**PROBLEM**: The answer must be an exact transcription of the lines below from the first through the one containing "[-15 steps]", with the pictures left out; please add nothing else.

**DATASET CONTENT**:
--- START ---

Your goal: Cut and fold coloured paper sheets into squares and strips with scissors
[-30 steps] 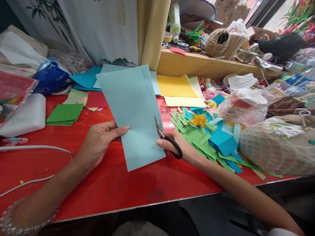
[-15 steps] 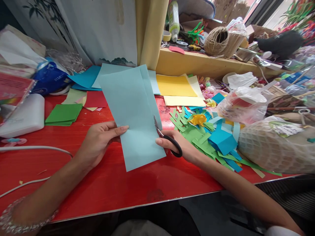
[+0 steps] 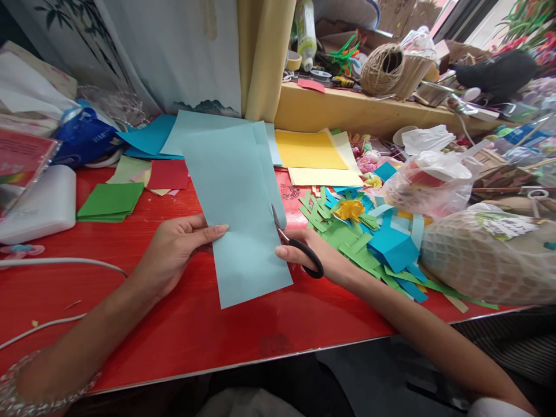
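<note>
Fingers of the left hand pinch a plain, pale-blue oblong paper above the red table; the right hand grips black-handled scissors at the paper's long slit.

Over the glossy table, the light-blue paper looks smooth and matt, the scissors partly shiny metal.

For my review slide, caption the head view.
Left hand pinching light-blue paper, right hand holding black-handled scissors partway along a lengthwise cut, above a red table.
</note>
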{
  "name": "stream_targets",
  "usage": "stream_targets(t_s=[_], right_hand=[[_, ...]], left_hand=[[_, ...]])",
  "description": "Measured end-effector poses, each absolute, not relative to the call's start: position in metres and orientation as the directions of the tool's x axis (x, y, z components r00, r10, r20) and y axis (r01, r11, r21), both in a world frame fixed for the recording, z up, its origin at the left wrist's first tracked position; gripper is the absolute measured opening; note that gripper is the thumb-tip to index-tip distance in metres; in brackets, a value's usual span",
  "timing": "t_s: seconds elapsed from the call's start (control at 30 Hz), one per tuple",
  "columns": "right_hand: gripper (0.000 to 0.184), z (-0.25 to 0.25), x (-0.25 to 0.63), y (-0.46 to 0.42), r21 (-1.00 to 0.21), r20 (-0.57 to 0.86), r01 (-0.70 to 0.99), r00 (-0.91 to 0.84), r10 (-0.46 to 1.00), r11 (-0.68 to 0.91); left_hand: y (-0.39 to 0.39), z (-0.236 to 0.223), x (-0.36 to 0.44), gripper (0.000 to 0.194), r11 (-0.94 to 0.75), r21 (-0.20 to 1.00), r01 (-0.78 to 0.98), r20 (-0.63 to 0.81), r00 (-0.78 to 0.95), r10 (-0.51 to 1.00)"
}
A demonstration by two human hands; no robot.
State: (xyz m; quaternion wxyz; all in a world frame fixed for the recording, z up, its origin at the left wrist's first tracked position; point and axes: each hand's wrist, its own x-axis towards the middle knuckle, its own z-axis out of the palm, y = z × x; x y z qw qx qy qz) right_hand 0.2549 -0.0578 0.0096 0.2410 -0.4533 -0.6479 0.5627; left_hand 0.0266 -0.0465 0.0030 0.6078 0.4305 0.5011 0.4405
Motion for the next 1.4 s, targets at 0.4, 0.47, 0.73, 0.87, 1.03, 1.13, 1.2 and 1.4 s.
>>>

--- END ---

**ANSWER AREA**:
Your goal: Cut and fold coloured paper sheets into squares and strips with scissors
[-30 steps] 
[-15 steps] 

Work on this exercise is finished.